Pioglitazone can improve liver sex hormone-binding globulin levels and lipid metabolism in polycystic ovary syndrome by regulating hepatocyte nuclear factor-4α.

Polycystic ovary syndrome (PCOS) is a common reproductive and metabolic disorder that is closely correlated with insulin resistance. Sex hormone-binding globulin (SHBG) is an important carrier for regulating androgen activity and is affected by insulin level, which is related to metabolic abnormalities and long-term prognosis of PCOS. Insulin sensitizer pioglitazone can improve the SHBG level and dyslipidaemia in PCOS, but the mechanism remains unclear. We investigated liver SHBG expression, liver lipid levels, and the effects and potential mechanisms of pioglitazone on reproductive and metabolic disorders in a rat model of polycystic ovary syndrome with insulin resistance (PCOS-IR). PCOS-IR was induced by letrozole and a high-fat diet. Metformin was used as a positive control. Additionally, dihydrotestosterone and oleic acid combined with palmitic acid were used to induce the HepG2 cell models with IR. The cells were exposed to pioglitazone alone or in combination with a hepatocyte nuclear factor (HNF)- 4α inhibitor.

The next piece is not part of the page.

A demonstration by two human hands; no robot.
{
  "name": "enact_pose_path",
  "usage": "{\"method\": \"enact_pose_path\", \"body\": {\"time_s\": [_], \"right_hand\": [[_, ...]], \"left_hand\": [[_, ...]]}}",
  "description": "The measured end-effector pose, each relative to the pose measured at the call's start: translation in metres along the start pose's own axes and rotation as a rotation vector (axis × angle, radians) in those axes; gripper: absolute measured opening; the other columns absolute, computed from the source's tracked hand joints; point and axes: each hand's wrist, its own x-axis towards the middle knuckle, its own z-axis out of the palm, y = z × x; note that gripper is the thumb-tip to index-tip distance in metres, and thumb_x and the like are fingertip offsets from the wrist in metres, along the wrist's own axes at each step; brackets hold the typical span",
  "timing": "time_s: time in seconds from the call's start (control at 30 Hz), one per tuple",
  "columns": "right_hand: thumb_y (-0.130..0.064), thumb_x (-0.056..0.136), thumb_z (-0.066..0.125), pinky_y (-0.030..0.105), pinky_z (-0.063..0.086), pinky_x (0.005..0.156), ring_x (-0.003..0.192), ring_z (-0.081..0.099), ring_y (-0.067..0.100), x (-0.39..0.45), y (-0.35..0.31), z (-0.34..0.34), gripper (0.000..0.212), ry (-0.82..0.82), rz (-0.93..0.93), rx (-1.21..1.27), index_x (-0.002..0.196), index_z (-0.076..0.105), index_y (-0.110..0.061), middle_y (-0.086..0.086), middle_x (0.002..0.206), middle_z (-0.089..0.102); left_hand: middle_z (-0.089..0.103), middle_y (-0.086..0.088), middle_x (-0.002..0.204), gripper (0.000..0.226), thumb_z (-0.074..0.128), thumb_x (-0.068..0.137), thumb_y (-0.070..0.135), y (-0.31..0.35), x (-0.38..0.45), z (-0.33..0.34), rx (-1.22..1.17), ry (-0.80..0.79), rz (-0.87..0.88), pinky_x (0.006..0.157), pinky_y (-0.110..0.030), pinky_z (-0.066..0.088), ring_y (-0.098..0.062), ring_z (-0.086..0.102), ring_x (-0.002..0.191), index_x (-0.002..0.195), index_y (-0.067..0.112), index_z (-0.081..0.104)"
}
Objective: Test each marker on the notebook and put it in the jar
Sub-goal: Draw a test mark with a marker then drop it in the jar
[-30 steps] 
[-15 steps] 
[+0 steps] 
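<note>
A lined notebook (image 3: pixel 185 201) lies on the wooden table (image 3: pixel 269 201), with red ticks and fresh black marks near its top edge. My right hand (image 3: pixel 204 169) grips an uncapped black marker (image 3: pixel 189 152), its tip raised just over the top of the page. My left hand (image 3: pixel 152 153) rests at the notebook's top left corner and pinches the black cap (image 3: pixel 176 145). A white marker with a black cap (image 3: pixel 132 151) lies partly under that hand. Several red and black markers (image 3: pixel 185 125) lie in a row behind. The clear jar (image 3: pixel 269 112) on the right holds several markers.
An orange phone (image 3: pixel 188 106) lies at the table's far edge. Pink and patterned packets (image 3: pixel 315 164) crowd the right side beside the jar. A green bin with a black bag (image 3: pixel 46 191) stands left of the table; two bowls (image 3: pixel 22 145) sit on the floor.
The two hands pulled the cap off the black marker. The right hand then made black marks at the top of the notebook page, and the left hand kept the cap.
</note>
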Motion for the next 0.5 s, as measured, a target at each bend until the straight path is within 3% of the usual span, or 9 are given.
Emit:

Changes in biochemical characteristics were analysed using an enzyme-linked immunosorbent assay. Vaginal smears were used to analyse the oestrous cycle, and ovarian histology was used to analyse the changes in ovarian morphology. The degree of IR in vivo and in vitro was measured using the hyperinsulinaemic-euglycaemic clamp and glucose oxidase techniques. The levels of key anabolism-related proteins, including SHBG, HNF-4α, and peroxidase proliferator-activated receptor (PPAR-γ), were measured using western blots. Pioglitazone and metformin significantly increased the SHBG levels in the sera and livers. Compared to metformin, pioglitazone significantly improved the lipid droplet deposition, triglyceride (TG) and total cholesterol (TC) levels, HNF-4α protein expression, and weights of the livers in the PCOS-IR rats. After applying pioglitazone with an HNF-4α inhibitor in the PCOS-IR cell models, we found that pioglitazone may increase SHBG and improve IR, TG, and TC levels by upregulating HNF-4α. Similar to metformin, pioglitazone also restored the oestrous cycle and ovarian morphology, ameliorated IR and hyperandrogenaemia in the PCOS-IR rats. Our findings hint at the value of HNF-4α in the treatment of PCOS by PIO, which could shed light on potential targets that may be used in treatments for PCOS with metabolic disorders.